Would you repeat the listing exactly but omit every picture?

◆ **Input data**:
══════

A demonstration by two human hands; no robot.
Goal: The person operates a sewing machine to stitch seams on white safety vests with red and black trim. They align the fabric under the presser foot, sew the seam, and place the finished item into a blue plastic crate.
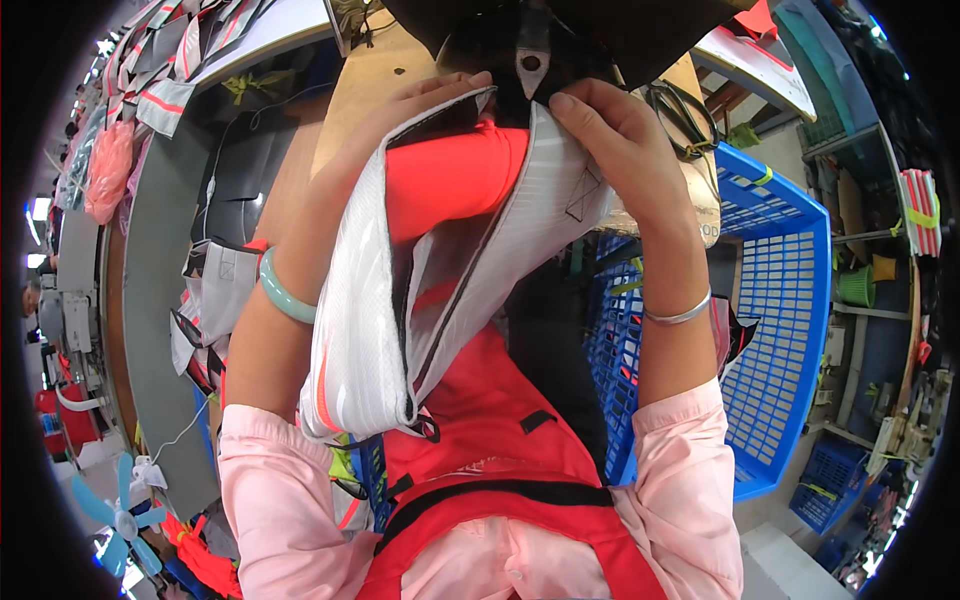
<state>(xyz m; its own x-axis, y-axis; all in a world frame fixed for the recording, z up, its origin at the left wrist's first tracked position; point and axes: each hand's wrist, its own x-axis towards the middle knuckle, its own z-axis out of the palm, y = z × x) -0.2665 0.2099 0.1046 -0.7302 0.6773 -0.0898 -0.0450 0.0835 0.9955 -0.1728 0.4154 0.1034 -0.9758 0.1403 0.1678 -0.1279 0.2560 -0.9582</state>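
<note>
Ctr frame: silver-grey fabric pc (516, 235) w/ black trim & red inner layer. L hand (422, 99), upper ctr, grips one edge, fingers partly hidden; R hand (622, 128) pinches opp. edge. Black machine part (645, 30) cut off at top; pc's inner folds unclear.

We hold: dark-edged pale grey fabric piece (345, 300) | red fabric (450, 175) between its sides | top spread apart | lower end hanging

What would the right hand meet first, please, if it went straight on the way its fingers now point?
Probably the silver-coloured, pointed metal plate with a round hole, just past the fingertips of the right hand in the picture, though depth is unclear.
</note>
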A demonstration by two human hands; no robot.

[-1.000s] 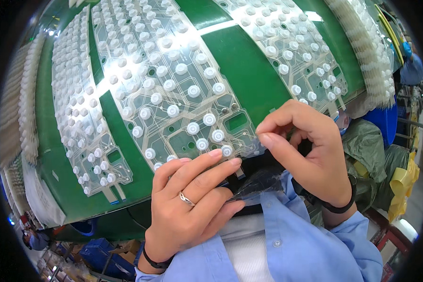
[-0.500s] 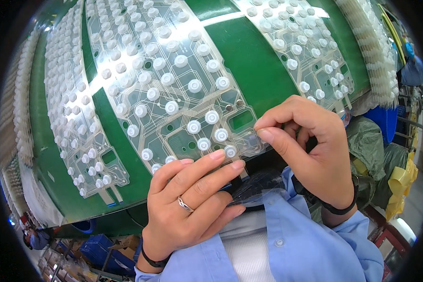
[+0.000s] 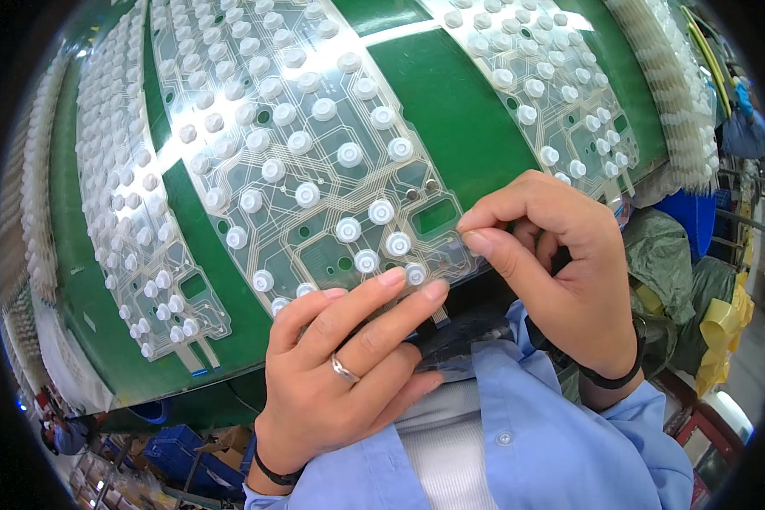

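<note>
A clear keyboard membrane sheet [image 3: 302, 183] with pale printed traces and milky rubber domes lies on the green tabletop in front of me. My left hand [image 3: 340, 374], a ring on one finger, rests over its near edge, fingers stretched and slightly spread, two fingertips beside the lowest domes. My right hand [image 3: 561, 263] is at the sheet's near right corner, thumb and forefinger pressed together in a pinch at its edge. Whatever lies between those fingertips is too small to make out. A short ribbon tail [image 3: 440, 316] sticks out past the table edge, between my hands.
Similar membrane sheets lie to the left [image 3: 140, 221] and right [image 3: 561, 93]. Thick stacks of domed sheets stand at the table's left [image 3: 38, 195] and right [image 3: 667, 93] sides. Green plastic bags [image 3: 659, 251], a blue bin [image 3: 693, 223] and blue crates [image 3: 174, 450] are below table level.
One left fingertip has slid slightly up and right along the sheet's near edge. My right hand keeps its pinch at the corner. The view has shifted a little.
</note>
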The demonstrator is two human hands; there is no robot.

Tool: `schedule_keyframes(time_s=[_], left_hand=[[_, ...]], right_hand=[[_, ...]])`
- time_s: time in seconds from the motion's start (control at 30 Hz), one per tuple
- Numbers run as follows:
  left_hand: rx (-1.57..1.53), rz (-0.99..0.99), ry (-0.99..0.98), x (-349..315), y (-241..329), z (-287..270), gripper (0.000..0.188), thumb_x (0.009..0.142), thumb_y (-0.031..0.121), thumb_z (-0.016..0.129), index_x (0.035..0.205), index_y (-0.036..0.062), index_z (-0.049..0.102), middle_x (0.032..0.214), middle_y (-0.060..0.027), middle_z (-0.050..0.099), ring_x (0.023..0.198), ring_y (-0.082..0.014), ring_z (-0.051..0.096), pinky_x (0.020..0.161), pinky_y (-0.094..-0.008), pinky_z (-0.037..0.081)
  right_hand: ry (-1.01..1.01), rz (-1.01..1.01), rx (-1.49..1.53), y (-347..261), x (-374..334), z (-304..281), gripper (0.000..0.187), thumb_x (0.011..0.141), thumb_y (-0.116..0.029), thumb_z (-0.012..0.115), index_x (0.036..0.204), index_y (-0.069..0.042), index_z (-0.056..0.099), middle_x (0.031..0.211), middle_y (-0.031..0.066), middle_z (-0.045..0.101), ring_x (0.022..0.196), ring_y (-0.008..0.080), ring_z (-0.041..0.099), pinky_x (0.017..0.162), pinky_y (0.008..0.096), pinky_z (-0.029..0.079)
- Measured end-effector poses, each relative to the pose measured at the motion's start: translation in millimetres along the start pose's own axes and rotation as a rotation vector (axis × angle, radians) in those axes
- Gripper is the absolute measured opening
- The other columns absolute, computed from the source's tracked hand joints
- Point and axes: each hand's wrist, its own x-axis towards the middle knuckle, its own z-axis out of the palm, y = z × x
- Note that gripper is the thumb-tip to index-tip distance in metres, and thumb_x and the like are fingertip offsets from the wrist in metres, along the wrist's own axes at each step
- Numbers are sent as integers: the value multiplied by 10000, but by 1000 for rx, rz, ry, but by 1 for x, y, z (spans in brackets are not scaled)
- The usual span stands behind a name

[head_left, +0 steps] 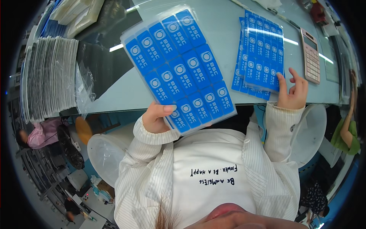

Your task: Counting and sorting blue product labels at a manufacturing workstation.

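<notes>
My left hand (154,119) grips the lower left corner of a stack of plastic sheets (179,70), with the thumb on top and the other fingers out of sight underneath. Rows of blue rectangular labels with white rings cover these sheets, which tilt over the table's front edge. To the right, a second pile of similar blue sheets (261,49) lies on the table, its layers slightly fanned. My right hand (292,91) is beside that pile's near right corner, fingers apart and partly curled. Its thumb tip overlaps the sheet edge; a firm hold does not show.
A pink calculator (310,56) lies right of the pile on the glass-topped table (118,89). Tall stacked sheets (49,76) and clear plastic film (84,87) occupy the left side. White bins (106,154) stand below the table edge on both sides. Other people work farther off.
</notes>
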Motion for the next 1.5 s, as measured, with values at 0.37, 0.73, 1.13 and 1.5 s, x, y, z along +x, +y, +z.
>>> schedule_keyframes(time_s=[0.37, 0.73, 1.13, 1.5], left_hand=[[352, 50, 14, 4, -10, 3, 685, 714, 88, 694, 1322, 26, 385, 1218, -204, 547, 1087, -339, 565, 925, -475, 451], [423, 94, -4, 2, -6, -3, 661, 706, 106, 737, 1286, 30, 431, 1184, -192, 569, 1065, -318, 579, 901, -455, 471], [502, 211, 90, 2, 2, 1, 737, 644, 92, 755, 1289, 8, 411, 1164, -218, 565, 1043, -345, 586, 873, -471, 487], [467, 67, -7, 7, -6, 5, 692, 676, 116, 775, 1276, 30, 441, 1183, -190, 572, 1057, -311, 584, 890, -452, 475]], right_hand=[[-784, 123, 1054, -40, -39, -14, 129, 771, -70, 698, 766, 11, 599, 728, 33, 552, 571, 63, 464, 504, 184, 328], [-343, -146, 893, -21, -29, -16, 154, 879, -109, 590, 878, 37, 639, 709, 33, 561, 435, 44, 374, 417, 188, 251], [156, 17, 59, 6, -9, 0, 348, 743, -163, 761, 1034, -17, 639, 833, -5, 522, 532, 40, 286, 489, 175, 268], [-759, 61, 1051, -40, -36, -13, 130, 786, -92, 691, 779, 9, 610, 688, 37, 539, 555, 57, 414, 486, 200, 298]])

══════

◆ **Answer to this exercise**:
A demonstration by two human hands; no robot.
Goal: The person operates a sewing machine to stitch seams on white safety vests with red and black trim. They align the fabric under the presser foot, sew the seam, and place the finished item into a blue plastic crate.
<state>(xyz m; its own x-axis, y-axis; all in a world frame fixed for the recording, z up, its origin at the left wrist's first tracked position; point and axes: each hand's wrist, its own x-axis towards the middle knuckle, its own z-axis out of the palm, y = z × x) -0.2665 0.2099 0.1046 -0.7302 0.6773 -0.0898 -0.0450 0.0835 0.9955 -0.1728 0.4154 0.1034 -0.9758 0.1403 0.1678 -0.1279 0.2560 -0.9582</state>
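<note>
Ctr frame: silver-grey fabric pc (516, 235) w/ black trim & red inner layer. L hand (422, 99), upper ctr, grips one edge, fingers partly hidden; R hand (622, 128) pinches opp. edge. Black machine part (645, 30) cut off at top; pc's inner folds unclear.

We hold: dark-edged pale grey fabric piece (345, 300) | red fabric (450, 175) between its sides | top spread apart | lower end hanging

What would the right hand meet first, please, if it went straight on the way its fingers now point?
Probably the silver-coloured, pointed metal plate with a round hole, just past the fingertips of the right hand in the picture, though depth is unclear.
</note>
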A demonstration by two human hands; no robot.

[-1.000s] 
[-0.500s] 
[+0.000s] 

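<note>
A clear keyboard membrane sheet [image 3: 302, 183] with pale printed traces and milky rubber domes lies on the green tabletop in front of me. My left hand [image 3: 340, 374], a ring on one finger, rests over its near edge, fingers stretched and slightly spread, two fingertips beside the lowest domes. My right hand [image 3: 561, 263] is at the sheet's near right corner, thumb and forefinger pressed together in a pinch at its edge. Whatever lies between those fingertips is too small to make out. A short ribbon tail [image 3: 440, 316] sticks out past the table edge, between my hands.
Similar membrane sheets lie to the left [image 3: 140, 221] and right [image 3: 561, 93]. Thick stacks of domed sheets stand at the table's left [image 3: 38, 195] and right [image 3: 667, 93] sides. Green plastic bags [image 3: 659, 251], a blue bin [image 3: 693, 223] and blue crates [image 3: 174, 450] are below table level.
One left fingertip has slid slightly up and right along the sheet's near edge. My right hand keeps its pinch at the corner. The view has shifted a little.
</note>
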The demonstrator is two human hands; there is no robot.

Tool: `schedule_keyframes(time_s=[_], left_hand=[[_, ...]], right_hand=[[_, ...]])`
- time_s: time in seconds from the motion's start (control at 30 Hz), one per tuple
- Numbers run as follows:
  left_hand: rx (-1.57..1.53), rz (-0.99..0.99), ry (-0.99..0.98), x (-349..315), y (-241..329), z (-287..270), gripper (0.000..0.188), thumb_x (0.009..0.142), thumb_y (-0.031..0.121), thumb_z (-0.016..0.129), index_x (0.035..0.205), index_y (-0.036..0.062), index_z (-0.049..0.102), middle_x (0.032..0.214), middle_y (-0.060..0.027), middle_z (-0.050..0.099), ring_x (0.023..0.198), ring_y (-0.082..0.014), ring_z (-0.051..0.096), pinky_x (0.020..0.161), pinky_y (-0.094..-0.008), pinky_z (-0.037..0.081)
  right_hand: ry (-1.01..1.01), rz (-1.01..1.01), rx (-1.49..1.53), y (-347..261), x (-374..334), z (-304..281), gripper (0.000..0.187), thumb_x (0.011..0.141), thumb_y (-0.116..0.029), thumb_z (-0.012..0.115), index_x (0.036..0.204), index_y (-0.069..0.042), index_z (-0.056..0.099), middle_x (0.031..0.211), middle_y (-0.031..0.066), middle_z (-0.045..0.101), ring_x (0.022..0.196), ring_y (-0.008..0.080), ring_z (-0.041..0.099), pinky_x (0.017..0.162), pinky_y (0.008..0.096), pinky_z (-0.029..0.079)
- Measured end-effector poses, each relative to the pose measured at the motion's start: translation in millimetres along the start pose's own axes and rotation as a rotation vector (axis × angle, radians) in those axes
- Gripper is the absolute measured opening
- The other columns absolute, computed from the source's tracked hand joints
- Point and axes: each hand's wrist, its own x-axis towards the middle knuckle, its own z-axis out of the palm, y = z × x
- Note that gripper is the thumb-tip to index-tip distance in metres, and thumb_x and the like are fingertip offsets from the wrist in metres, along the wrist's own axes at each step
- Numbers are sent as integers: the value multiplied by 10000, but by 1000 for rx, rz, ry, but by 1 for x, y, z (spans in brackets are not scaled)
- The usual span stands behind a name

[head_left, +0 steps] 

Your task: Counting and sorting blue product labels at a manufacturing workstation.

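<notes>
My left hand (154,119) grips the lower left corner of a stack of plastic sheets (179,70), with the thumb on top and the other fingers out of sight underneath. Rows of blue rectangular labels with white rings cover these sheets, which tilt over the table's front edge. To the right, a second pile of similar blue sheets (261,49) lies on the table, its layers slightly fanned. My right hand (292,91) is beside that pile's near right corner, fingers apart and partly curled. Its thumb tip overlaps the sheet edge; a firm hold does not show.
A pink calculator (310,56) lies right of the pile on the glass-topped table (118,89). Tall stacked sheets (49,76) and clear plastic film (84,87) occupy the left side. White bins (106,154) stand below the table edge on both sides. Other people work farther off.
</notes>
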Motion for the next 1.5 s, as measured, with values at 0.37, 0.73, 1.13 and 1.5 s, x, y, z along +x, +y, +z.
>>> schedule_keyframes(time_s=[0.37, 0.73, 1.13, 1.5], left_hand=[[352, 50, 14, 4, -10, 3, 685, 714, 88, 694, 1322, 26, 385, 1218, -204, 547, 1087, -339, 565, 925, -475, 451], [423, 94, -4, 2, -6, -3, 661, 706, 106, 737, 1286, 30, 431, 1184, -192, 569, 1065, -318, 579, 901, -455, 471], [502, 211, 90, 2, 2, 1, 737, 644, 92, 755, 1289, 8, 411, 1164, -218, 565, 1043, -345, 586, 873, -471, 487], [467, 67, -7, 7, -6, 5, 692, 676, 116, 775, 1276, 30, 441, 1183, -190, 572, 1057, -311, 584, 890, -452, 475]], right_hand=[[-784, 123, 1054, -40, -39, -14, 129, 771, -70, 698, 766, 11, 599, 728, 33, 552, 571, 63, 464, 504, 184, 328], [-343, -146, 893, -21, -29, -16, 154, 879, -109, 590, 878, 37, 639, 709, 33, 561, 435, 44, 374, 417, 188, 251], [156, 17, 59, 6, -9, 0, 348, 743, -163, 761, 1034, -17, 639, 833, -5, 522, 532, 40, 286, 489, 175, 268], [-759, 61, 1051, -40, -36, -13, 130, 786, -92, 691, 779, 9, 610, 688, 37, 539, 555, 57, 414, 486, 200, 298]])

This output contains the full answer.